Тайком от всех пани Одровонж отправила щедро оплаченного гонца, – охотника нетрудно было найти в корчме на перекрестке, – в один из аристократических знакомых домов в дальней местности с просьбой о помощи. Оттуда она получила ответ, что ей будут предоставлены лошади и карета, готовые в любой момент отвезти ее и сына за границу. Те же люди обещали с помощью своих многочисленных связей достать им заграничные паспорта на чужое имя.
В один прекрасный день усталый и потный гонец принес эти паспорта. Здоровье Юзефа Одровонжа, хотя он еще не вставал с постели, уже настолько улучшилось, что можно было пуститься в путь. Таким образом, надлежало покончить с этим делом решительно и без проволочек.
Однажды июньским вечером, когда все было почти готово и гонец за каретой и лошадьми уже отправлен, княгиня увлекла Саломею в сад и спустилась с ней к реке, в старую беседку.
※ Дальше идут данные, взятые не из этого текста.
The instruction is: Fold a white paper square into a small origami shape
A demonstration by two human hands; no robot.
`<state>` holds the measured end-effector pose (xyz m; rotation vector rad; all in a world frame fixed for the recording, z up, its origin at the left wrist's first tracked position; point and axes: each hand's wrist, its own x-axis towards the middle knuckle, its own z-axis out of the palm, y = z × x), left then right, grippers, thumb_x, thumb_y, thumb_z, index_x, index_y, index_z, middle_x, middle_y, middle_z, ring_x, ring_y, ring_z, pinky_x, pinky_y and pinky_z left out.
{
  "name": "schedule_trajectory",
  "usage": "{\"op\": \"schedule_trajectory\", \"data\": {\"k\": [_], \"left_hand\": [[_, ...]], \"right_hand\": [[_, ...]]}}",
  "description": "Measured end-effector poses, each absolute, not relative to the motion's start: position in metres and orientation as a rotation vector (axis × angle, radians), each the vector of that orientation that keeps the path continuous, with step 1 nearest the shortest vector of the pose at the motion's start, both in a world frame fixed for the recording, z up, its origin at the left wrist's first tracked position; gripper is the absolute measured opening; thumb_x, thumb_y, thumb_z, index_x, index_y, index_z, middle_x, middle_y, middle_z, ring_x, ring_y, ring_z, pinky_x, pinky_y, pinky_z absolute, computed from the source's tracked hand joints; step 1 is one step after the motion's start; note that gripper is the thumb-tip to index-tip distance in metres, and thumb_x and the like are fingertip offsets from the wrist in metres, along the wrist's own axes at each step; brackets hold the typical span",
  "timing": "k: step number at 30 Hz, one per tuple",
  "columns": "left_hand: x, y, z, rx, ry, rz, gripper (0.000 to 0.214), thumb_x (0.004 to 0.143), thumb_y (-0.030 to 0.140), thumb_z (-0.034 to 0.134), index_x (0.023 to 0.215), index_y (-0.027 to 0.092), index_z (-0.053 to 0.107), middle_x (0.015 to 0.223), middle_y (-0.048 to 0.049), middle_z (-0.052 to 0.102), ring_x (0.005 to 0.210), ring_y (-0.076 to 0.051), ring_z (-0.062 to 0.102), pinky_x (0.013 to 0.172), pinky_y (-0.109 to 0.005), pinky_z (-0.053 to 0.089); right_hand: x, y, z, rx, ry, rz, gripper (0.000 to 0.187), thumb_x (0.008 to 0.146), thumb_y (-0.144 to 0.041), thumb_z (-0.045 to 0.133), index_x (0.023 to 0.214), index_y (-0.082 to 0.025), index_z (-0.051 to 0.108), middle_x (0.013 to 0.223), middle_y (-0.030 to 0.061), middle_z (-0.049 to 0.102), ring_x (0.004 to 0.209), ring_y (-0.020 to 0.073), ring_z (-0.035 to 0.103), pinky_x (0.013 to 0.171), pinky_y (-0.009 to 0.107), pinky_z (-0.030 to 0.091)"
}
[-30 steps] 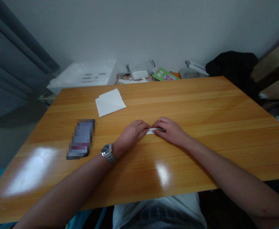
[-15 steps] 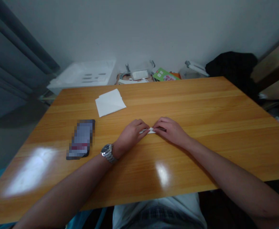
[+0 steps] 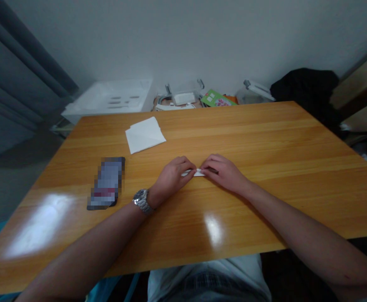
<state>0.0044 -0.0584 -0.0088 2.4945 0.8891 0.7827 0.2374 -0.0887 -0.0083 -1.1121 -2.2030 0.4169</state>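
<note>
Between my hands, low over the wooden table (image 3: 259,142), is a narrow folded piece of white paper (image 3: 199,173). The fingers of my left hand (image 3: 175,173) are pinched on its left part. On the right part, my right hand (image 3: 223,170) pinches it too, its fingertips almost meeting those of the left. Most of the paper is hidden by the fingers, so its full shape cannot be made out. A silver watch (image 3: 142,201) is on my left wrist.
White paper sheets (image 3: 146,135) lie at the back left of the table. A phone (image 3: 108,180) with a blurred screen lies left of my hands. Beyond the far edge are a white plastic tray (image 3: 108,96), a green booklet (image 3: 216,98) and a black cloth-like heap (image 3: 306,88).
Almost nothing differs. Both hands keep their pinch on the white paper, with only a very slight shift of the fingers to the left.
</note>
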Motion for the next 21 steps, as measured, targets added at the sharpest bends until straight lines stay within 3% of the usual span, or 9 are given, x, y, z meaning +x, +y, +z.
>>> {"op": "schedule_trajectory", "data": {"k": [21], "left_hand": [[0.001, -0.056, -0.009, 2.303, 0.969, 0.924, 0.017, 0.098, 0.035, 0.064, 0.098, 0.02, 0.073, 0.094, -0.0045, 0.071, 0.089, -0.017, 0.065, 0.081, -0.031, 0.053]], "right_hand": [[0.245, -0.085, -0.011, -1.165, -2.001, 0.575, 0.017, 0.098, -0.035, 0.062, 0.093, -0.021, 0.071, 0.09, 0.0059, 0.066, 0.086, 0.0204, 0.062, 0.077, 0.034, 0.048]]}}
Огромные деревья, покрытые молодой листвой, шумели вокруг. Дикий виноград, вьющийся по ветхим столбикам и по дырявой крыше, заслонял от сумерек извне, но сам сгущал тьму внутри беседки. Княгиня, едва переступив порог, упала на скамью и привлекла к себе Саломею. Стремительно обняла ее и впилась в нее губами. Она прижала ее к груди, из которой вырвалось рыдание. Слова застревали у нее в горле, стиснутые зубы не разжимались. Слезы полились из глаз княгини, слезы столь обильные, что оросили лицо девушки, смочили соленой влагой углы ее губ, увлажнили шею и текли по груди под лифом. Саломея дрожала всем телом. Какие-то смутные предчувствия озаряли ее, как летние зарницы, возвещающие близкую грозу. Неизвестно почему, эти струящиеся по ее лицу слезы как бы проторили дорогу горю, которое медленно проникало в сердце. Княгиня еще крепче, еще судорожней обняла Саломею за плечи и шею и тихим, прерывающимся голосом спросила:
– Дитя мое! Ты его любишь?…
Саломея молчала, но дрожь, потрясшая все ее тело, была красноречивей слов.
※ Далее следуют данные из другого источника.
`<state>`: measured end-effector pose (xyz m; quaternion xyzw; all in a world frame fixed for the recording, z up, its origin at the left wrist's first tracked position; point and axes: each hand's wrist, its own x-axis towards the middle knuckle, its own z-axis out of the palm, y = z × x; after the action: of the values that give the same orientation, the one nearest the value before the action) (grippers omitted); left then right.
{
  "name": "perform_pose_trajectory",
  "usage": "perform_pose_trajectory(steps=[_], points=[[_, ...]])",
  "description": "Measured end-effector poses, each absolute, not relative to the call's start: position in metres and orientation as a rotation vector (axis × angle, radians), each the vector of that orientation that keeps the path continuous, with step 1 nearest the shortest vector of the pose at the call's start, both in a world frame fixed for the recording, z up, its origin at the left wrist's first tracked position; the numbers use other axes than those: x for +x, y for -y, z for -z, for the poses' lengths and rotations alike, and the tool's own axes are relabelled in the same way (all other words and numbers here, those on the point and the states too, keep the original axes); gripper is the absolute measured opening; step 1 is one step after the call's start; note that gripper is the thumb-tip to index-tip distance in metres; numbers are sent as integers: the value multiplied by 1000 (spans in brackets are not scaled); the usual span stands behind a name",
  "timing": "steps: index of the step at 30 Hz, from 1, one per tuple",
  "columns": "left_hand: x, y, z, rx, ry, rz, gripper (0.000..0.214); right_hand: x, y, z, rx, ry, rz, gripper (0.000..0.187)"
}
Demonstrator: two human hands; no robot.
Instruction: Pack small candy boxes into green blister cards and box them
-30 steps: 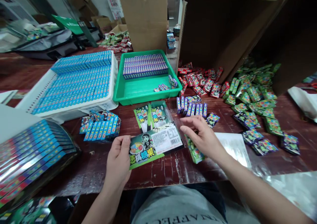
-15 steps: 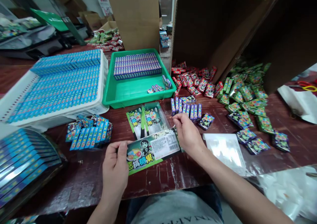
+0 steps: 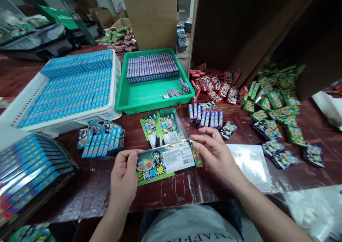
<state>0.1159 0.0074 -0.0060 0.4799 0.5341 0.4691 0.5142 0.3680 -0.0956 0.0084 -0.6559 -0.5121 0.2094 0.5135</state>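
Green packet [image 3: 165, 160] in left hand [image 3: 125, 176], purple boxes [image 3: 152, 69] in tray [image 3: 144, 96]

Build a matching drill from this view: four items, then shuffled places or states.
1. Left hand
2. White perforated plastic basket
3. Green plastic tray
4. Small red packets

A. Contains rows of small purple boxes
B. Scattered at the mouth of the brown cardboard box
C. Grips the left end of the flat green printed package
D. Filled with rows of small blue boxes

Pairs: 1-C, 2-D, 3-A, 4-B

2 bare hands [image 3: 124, 176] [image 3: 218, 156] flank a green printed packet [image 3: 165, 162].
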Motion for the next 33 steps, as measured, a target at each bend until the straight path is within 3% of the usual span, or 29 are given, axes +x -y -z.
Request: perform_pose_trajectory(steps=[2, 7, 13, 19, 27, 31, 33], points=[[117, -7, 4, 1123, -1271, -1140, 30, 364, 99, -9, -1606, 1172, -438, 32], [127, -1, 0, 1053, -1275, -1174, 32, 351, 110, 0, -1561, 1036, -548, 24], [149, 19, -6, 711, -950, -1217, 65, 345, 118, 11, -1354, 576, -1076, 54], [165, 39, -23, 628, -837, -1188, 72, 358, 116, 9, -1361, 467, -1032, 56], [143, 82, -7, 1265, -733, -910, 75, 393, 120, 0, -1428, 577, -1053, 57], [122, 73, -5, 1370, -639, -449, 47, 408, 138, -11, -1485, 874, -1214, 51], [129, 63, -6, 1300, -629, -400, 32, 404, 144, -14, -1469, 1096, -1313, 49]])
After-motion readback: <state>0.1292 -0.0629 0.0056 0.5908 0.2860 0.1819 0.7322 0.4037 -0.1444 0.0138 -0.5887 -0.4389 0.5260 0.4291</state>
– И он тебя любит. Правда?
И снова молчание было ответом.
– А говорил он, что любит тебя?
– Говорил.
– И ты ему тоже говорила?
– И я.
– Отвечай мне немедленно! Говори всю правду… ничего не утаивай. Будешь говорить правду?
– Буду.
Саломея почувствовала, что должна повиноваться, должна сказать всю, всю правду. Она чувствовала себя так, будто с нее сорвали платье, белье, самое тело, и вот она стоит перед своей мрачной властительницей, как беззащитная и трепещущая душа.